The unemployment rate among workers ages 20 to 24 rose in June to 13.7 percent from 12.9 percent the previous month. At a time of year when many people in this age group usually go looking for summer jobs, participation in the labor market barely ticked up to 71 percent – lower than the rate of participation over the winter months but greater than it was one year ago. The jump in unemployment to its highest point since February reflects the market’s inability to absorb young workers looking for summer paychecks and experience, but still represents a significant improvement from last year’s average of 14.6 percent. Like the rest of the job market, young people are wading through slow growth with only the smallest increments of improvement to keep them engaged in the market. But unlike the rest of the labor market, just over 1 in 7 young people ages 20 to 24 who are looking for work cannot find it.

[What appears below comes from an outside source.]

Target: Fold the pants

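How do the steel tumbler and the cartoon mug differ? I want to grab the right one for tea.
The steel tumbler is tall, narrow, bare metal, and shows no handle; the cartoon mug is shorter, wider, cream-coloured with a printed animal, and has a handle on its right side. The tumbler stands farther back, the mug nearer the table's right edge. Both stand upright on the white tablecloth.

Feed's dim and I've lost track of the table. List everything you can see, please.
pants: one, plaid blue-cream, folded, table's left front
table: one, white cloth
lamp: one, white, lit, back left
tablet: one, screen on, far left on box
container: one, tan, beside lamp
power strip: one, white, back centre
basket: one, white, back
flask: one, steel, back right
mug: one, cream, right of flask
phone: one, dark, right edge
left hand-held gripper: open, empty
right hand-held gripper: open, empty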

Workers 25 to 34, having finally caught up with the rest of the labor market in April of this year, managed to hold their ground with an unemployment rate steady at 8.2 percent. But that number belies a slight drop in labor force participation, which slid for the thirst straight month to 81.5 percent and is essentially unchanged from one year ago. Workers in this age group are not finding adequate incentives to join or remain active in the labor market, allowing the unemployment rate to hover at the national average even as fewer people ages 25 to 34 are employed.

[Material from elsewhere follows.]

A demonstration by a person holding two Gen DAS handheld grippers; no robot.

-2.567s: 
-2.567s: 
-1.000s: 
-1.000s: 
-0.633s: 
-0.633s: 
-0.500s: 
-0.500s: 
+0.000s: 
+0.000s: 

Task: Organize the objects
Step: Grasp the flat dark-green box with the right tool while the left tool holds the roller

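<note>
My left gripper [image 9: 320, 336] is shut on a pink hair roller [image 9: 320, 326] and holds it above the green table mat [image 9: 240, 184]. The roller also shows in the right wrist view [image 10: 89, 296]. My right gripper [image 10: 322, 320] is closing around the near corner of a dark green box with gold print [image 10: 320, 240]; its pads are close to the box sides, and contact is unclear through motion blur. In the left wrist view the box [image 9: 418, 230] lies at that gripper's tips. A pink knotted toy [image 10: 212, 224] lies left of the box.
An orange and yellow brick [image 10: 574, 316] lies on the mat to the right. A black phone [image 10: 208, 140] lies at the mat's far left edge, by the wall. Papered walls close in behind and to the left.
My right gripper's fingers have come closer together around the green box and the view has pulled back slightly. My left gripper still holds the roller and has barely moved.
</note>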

In all, the June employment numbers indicate an economy treading water, and slowly at that. Both 20 to 24-year-olds and 25 to 34-year-olds have experienced a marked decline in unemployment rates since last summer, but those declines have not rallied workers to persevere in the labor market nor inspired new workers to enter. It is a trend of slow growth where the improvements that do arise are diminished by an ever more distant timeline for full recovery. At the same time, young adults need job growth that far-surpasses these second quarter numbers in order to support meaningful goals like financial independence, human capital investment, and asset building that will prove crucial to their success in the future. Eighty thousand jobs just isn’t enough.